→ Instructions to follow
Set down the full data below exactly as given, please.

→ Available data
•••••

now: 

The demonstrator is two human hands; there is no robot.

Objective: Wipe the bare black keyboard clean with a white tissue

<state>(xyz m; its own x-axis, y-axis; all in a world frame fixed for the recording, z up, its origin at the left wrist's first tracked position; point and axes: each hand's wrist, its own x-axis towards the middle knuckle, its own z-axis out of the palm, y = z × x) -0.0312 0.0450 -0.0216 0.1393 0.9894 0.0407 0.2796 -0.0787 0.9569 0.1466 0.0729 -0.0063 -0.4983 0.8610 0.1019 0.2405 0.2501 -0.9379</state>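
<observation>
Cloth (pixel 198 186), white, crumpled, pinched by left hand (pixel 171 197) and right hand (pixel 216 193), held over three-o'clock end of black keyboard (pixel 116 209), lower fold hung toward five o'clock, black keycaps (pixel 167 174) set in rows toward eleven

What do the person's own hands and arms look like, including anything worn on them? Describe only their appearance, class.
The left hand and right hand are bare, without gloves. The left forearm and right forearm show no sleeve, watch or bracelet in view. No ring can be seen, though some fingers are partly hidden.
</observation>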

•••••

→ Answer to the exercise
now: 

The demonstrator is two human hands; there is no robot.

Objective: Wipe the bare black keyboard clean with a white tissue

<state>(xyz m; its own x-axis, y-axis; all in a world frame fixed for the recording, z up, its origin at the left wrist's first tracked position; point and axes: each hand's wrist, its own x-axis towards the middle knuckle, its own z-axis out of the palm, y = z × x) -0.0312 0.0450 -0.0216 0.1393 0.9894 0.0407 0.2796 -0.0787 0.9569 0.1466 0.0729 -0.0063 -0.4983 0.8610 0.1019 0.2405 0.2501 -0.9379</state>
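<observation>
Cloth (pixel 198 186), white, crumpled, pinched by left hand (pixel 171 197) and right hand (pixel 216 193), held over three-o'clock end of black keyboard (pixel 116 209), lower fold hung toward five o'clock, black keycaps (pixel 167 174) set in rows toward eleven

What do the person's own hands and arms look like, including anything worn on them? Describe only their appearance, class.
The left hand and right hand are bare, without gloves. The left forearm and right forearm show no sleeve, watch or bracelet in view. No ring can be seen, though some fingers are partly hidden.
</observation>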

Nothing else remains in this exercise.